Il y a quelque chose du jeu de hasard en écriture. Ni l’auteur, ni l’éditeur, ni le public ne savent d’où surgira le prochain best seller. Il n’existe pas de recette pour l’écrire, bien malin celui ou celle qui réussira à le décrocher de l’air du temps. Chaque écrivain est donc justifié de penser que son prochain livre, celui qu’il est justement en train d’écrire, sera celui qui fera pleuvoir les dollars.

Par exemple, un jeune Québécois écrit son premier roman et, contre toute attente, il s’en vend 120 000 exemplaires (l’auteur reçoit 10% du prix de vente pour chaque exemplaire vendu). Une manne, quoi! Il s’applique donc à écrire son deuxième livre, qu’il en vient à considérer encore meilleur que le premier. Mystère, ce deuxième livre ne se vend pratiquement pas. Zut !

Au Canada français, un livre qui se vend à 4000 exemplaires est considéré comme un bon vendeur. Comme revenu pour l’écrivain, cela peut représenter 10 000 $. Les livres qui n’atteignent pas les 4000 exemplaires vendus sont légion.

En 5 ans, mon roman Pour sûr s’est écoulé à 2226 exemplaires en français. Il s’agit de la réponse à la petite devinette lancée la semaine dernière. (Il s’en est vendu 370 exemplaires en anglais, sur 3 ans.) Compte tenu qu’il s’agit d’un « gros » livre présentant des défis de lecture particuliers – en autres mots, c’est un livre qui a pu faire peur à certains – je considère qu’il s’est relativement bien vendu. Disons.
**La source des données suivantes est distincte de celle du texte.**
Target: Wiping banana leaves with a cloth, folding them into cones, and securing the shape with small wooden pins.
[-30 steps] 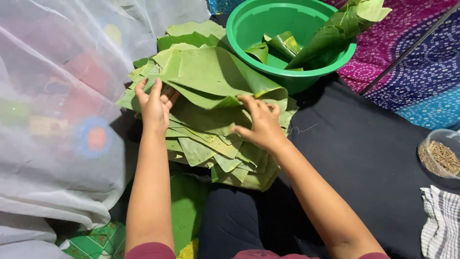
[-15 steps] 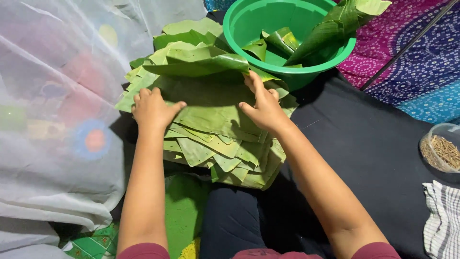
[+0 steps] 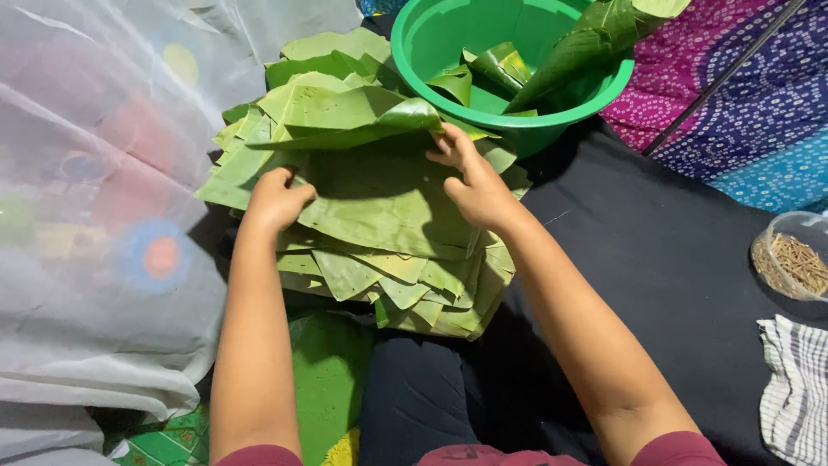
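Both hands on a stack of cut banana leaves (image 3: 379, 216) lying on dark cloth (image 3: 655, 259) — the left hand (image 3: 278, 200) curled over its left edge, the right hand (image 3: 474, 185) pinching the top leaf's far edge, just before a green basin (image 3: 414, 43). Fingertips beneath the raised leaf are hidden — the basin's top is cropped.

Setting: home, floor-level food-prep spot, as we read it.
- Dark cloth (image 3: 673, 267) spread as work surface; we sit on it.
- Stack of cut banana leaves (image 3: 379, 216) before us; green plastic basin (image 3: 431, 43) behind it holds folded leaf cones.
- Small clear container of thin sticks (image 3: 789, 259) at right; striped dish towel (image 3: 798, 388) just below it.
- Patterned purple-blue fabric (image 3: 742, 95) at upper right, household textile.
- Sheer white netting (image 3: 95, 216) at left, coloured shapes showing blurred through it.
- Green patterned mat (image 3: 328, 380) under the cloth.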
Seul Pas pire s’est un peu mieux vendu, à près de 3200 exemplaires, mais sur une période d’un peu plus de 20 ans. Un fin passage et Petites difficultés d’existences se sont écoulés à 1538 et 2045 exemplaires chacun (en français seulement).
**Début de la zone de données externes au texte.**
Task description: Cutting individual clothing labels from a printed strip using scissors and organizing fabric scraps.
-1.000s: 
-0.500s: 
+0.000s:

Je dévoile ces détails pour illustrer la différence entre un succès critique et un succès de librairie. Parfois les deux vont de pair, parfois on obtient l’un ou l’autre, et parfois encore, ni l’un ni l’autre. Il y a beaucoup de raisons d’écrire, mais vous l’aurez compris, il est plus facile d’y gagner son ciel que d’y gagner sa vie.